Starburst user personas #

No matter what their job title is, most Starburst users fit one of our user personas:

  • Data consumers query data through existing catalogs.
  • Data engineers create catalogs that connect data sources to Starburst.
  • Platform administrators run and maintain the Starburst cluster.

These personas embody a set of focused workflows and assume a nominal skill set. Your role may comprise some or all of one or more of these personas’ workflows, and that is ok! In fact, we can easily describe this overlap:

  • All users in the course of their job are data consumers at some level.
  • Data engineers might do a bit of platform administration.
  • Platform administrators might do a bit of data engineering.

Rather than repeat information or throw every possible workflow at every user, Starburst user guides are organized to answer a very important question: “Where do I start?!” We use personas to accomplish this.

Let’s meet the Starburst personas so that you can start with the one closest to your day-to-day workflows.

Data consumer #

Data analysts, data scientists, and casual report wranglers all use Starburst in very similar ways.

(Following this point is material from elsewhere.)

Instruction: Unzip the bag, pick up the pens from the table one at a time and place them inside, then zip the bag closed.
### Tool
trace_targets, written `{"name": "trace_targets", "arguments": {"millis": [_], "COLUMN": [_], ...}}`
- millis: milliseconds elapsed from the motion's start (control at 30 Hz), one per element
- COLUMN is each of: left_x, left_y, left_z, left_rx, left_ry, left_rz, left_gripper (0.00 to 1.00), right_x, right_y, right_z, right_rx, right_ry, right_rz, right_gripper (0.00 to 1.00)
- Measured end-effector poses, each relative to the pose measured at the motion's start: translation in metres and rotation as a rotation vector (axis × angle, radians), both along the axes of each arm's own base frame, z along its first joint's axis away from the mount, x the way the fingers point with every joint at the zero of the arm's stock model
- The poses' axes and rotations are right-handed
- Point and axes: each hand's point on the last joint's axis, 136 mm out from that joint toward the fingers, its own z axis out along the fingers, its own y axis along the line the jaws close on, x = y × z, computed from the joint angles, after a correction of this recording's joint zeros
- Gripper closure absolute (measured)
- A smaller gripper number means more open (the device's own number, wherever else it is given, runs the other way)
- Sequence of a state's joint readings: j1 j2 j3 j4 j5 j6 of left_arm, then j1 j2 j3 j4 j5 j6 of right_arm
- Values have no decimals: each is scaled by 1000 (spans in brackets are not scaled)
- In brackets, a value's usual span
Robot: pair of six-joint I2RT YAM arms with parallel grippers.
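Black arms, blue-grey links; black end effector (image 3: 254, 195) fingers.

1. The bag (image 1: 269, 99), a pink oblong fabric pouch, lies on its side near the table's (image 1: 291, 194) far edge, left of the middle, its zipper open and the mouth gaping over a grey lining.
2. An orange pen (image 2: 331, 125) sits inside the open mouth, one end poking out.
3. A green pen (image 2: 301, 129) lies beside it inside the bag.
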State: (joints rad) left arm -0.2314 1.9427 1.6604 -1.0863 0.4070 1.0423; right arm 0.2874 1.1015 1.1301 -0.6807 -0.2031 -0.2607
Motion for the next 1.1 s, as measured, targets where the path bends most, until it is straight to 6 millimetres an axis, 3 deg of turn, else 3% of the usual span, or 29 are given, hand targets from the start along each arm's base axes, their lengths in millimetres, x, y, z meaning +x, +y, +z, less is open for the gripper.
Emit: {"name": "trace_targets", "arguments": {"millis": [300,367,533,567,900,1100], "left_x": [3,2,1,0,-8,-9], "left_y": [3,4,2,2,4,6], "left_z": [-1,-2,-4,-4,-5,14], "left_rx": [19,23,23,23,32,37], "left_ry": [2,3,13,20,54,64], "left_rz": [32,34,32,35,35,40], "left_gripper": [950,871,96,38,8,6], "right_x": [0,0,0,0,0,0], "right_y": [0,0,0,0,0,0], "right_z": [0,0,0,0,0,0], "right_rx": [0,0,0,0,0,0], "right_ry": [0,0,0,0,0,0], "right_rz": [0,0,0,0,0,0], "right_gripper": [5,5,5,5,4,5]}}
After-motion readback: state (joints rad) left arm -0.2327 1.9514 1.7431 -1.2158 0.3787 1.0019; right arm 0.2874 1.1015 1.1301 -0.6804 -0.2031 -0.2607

In a nutshell, a data consumer focuses on one or more of the following:

  • Delivering visualizations and reports.
  • Making well-informed, data-driven decisions.
  • Creating forecast and machine learning models that describe the business.
  • Performing ad hoc analyses.

In our guides, we assume a reasonable level of skill with SQL, including some knowledge of more advanced queries, and some combination of the following:

  • Limited to reasonable programming skills
  • Excellent spreadsheet skills, including some modeling
  • Knowledge of statistical methods and/or machine learning
  • Competence with data visualization and/or reporting tools
  • Ability to detect and articulate issues with data, even if unable to remedy them or trace the cause

It’s worth noting that downstream users who only consume data through generated reports and visualizations and don’t actively query data themselves directly are direct customers of data consumers. Our documentation does not teach basic SQL skills.

Our data consumer user guide provides much information and in-depth training that covers:

  • Starburst clients
  • Query federation
  • Query optimization
  • Migrating queries to Starburst SQL

Data engineer #

Data engineers deliver data to data consumers in a performant and suitable format, and in a timely manner with an expectation of a given level of data quality. Often they source new data from a variety of relational databases, object stores, log entries, message streams or product endpoints. In a nutshell, a data engineer focuses on:

  • Creating and updating data models & data schemas.
  • Building and managing ETLs.
  • Identifying, designing, and implementing internal process improvements such as automating manual processes, optimizing data delivery for greater scalability.
  • Building and managing streaming data pipelines.
  • Building data integrations between various 3rd party systems such as Salesforce and Workday.

Data engineers are customers to platform administrators and the services they provide. Data consumers are the direct customers of data engineers.

Starburst lets data engineers decouple compute from storage and simplifies delivering the data that your users need. Our data engineer user guide will get you started with detailed information and training on topics such as:

  • Creating catalogs to connect data sources.
  • Developing custom connectors.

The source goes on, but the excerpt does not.